Since its start, the standardized patient (SP) method has developed considerably. Although the original emphasis was on portraying a patient only, in the early 1970s, SPs' feedback after a student encounter also became important: students were given feedback on their interviewing skills.2 In the 1980s, the use of SPs in assessment became common, for example, in the Objective Structured Clinical Examination (OSCE). The term standardized patient instead of simulated patient became a generally accepted term for SPs,5 at least in the United States.
Over the years, the requirements for SPs have become more difficult and demanding. Now, there are SP trainers who are responsible for supervising and supporting SPs in manifold competencies,6 for example, in portraying a patient according to a standardized role script, in observing students' behavior, in recalling the encounter for a feedback checklist, and in giving feedback on the students' diagnostic questioning.7 The quality of SP role-play and feedback has become more important, and appropriate evaluative instruments have been developed.8–10
The use of SPs in assessment and teaching in medical education has grown worldwide,11 as have SP training programs. Increasing SP professionalism, in turn, raises questions as to what effects stricter requirements and higher numbers of SPs per SP program have on the SPs in the programs involved. In a more demanding working world, a further question is how much SPs are committed to doing their current work. Work satisfaction and an appropriate workplace relationship are determinants of organizational commitment,12 and employees with high work satisfaction are willing to accept high demands when necessary.13 Sempane et al14 describe work satisfaction as people's assessment of their job in terms of the issues and concerns that matter; the feelings and emotions involved in work will have considerable influence on a person's work attitude.
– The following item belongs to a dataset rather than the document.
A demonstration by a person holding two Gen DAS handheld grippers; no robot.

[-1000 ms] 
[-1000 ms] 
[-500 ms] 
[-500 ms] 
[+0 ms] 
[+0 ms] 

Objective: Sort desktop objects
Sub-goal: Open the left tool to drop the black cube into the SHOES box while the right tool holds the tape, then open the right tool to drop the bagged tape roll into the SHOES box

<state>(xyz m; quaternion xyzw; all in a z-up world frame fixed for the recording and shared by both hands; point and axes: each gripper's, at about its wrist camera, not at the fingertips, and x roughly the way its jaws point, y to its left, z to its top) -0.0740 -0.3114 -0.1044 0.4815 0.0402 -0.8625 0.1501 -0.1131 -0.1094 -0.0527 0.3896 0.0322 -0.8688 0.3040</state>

Unfortunately, there is a lack of specific research analyzing SPs' work satisfaction and workplace relationships, although research focused on work satisfaction and relationships in general is very common. Findings indicate that the social factors of work, that is, interaction, friendships, and emotional support, are even more important than autonomy task variety and the significance of work.15 Other studies show that social factors and the surrounding environment play an important role in work satisfaction.16 Chang12 concluded that, after investigating a sample of 400 nurses, good relationships lead to a sense of belonging and help to improve nurses' job satisfaction.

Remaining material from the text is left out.